» Task directions: Scan the material for the string "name" and copy out every line in which it occurs.
════════════════════
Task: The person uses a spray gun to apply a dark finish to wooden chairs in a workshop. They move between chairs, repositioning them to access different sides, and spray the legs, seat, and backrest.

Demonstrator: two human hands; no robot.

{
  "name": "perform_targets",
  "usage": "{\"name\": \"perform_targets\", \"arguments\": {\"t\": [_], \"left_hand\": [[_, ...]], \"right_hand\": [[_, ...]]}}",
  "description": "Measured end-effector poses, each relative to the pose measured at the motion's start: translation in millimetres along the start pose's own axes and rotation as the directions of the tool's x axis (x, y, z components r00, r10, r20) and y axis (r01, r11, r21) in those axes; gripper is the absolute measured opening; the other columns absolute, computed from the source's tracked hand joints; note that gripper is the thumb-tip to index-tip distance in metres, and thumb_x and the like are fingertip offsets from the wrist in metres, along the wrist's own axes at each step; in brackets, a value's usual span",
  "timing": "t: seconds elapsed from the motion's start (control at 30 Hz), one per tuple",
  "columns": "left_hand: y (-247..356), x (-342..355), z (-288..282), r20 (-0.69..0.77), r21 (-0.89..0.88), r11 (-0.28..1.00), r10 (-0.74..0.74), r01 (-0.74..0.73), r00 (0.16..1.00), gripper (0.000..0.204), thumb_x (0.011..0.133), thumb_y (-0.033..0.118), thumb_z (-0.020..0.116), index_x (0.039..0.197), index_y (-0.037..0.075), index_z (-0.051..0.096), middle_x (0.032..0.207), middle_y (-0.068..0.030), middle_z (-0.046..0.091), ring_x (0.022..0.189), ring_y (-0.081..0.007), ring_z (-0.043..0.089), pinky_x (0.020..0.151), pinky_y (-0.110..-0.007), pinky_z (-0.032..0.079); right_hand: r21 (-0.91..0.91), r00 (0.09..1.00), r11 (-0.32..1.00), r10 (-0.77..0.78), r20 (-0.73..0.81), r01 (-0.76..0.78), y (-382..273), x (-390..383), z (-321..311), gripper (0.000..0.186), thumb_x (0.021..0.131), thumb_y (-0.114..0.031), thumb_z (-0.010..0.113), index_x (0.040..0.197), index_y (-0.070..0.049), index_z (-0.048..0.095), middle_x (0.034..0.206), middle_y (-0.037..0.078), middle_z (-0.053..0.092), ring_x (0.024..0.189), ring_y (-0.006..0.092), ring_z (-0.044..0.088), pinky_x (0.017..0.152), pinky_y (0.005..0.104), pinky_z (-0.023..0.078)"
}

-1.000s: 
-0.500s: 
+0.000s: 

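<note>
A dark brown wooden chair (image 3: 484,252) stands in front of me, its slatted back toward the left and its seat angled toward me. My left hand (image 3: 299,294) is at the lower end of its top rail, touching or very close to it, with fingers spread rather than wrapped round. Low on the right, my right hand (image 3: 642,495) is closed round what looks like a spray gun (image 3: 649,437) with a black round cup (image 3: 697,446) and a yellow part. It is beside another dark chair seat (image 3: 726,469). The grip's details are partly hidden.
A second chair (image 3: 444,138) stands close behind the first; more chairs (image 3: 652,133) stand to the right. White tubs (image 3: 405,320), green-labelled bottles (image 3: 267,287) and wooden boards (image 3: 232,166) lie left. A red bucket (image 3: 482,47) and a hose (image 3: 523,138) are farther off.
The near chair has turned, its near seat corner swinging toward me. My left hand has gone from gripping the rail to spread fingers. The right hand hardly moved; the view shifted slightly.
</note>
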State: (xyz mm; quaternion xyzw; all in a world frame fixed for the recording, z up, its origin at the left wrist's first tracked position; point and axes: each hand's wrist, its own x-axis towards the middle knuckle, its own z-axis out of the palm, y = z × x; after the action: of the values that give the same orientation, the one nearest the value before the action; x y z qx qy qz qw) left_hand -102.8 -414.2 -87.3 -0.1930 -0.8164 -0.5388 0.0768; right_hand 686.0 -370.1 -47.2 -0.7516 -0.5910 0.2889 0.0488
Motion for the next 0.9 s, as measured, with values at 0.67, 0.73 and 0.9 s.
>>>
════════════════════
» Written solution:
  "name": "perform_targets",
  "usage": "{\"name\": \"perform_targets\", \"arguments\": {\"t\": [_], \"left_hand\": [[_, ...]], \"right_hand\": [[_, ...]]}}",

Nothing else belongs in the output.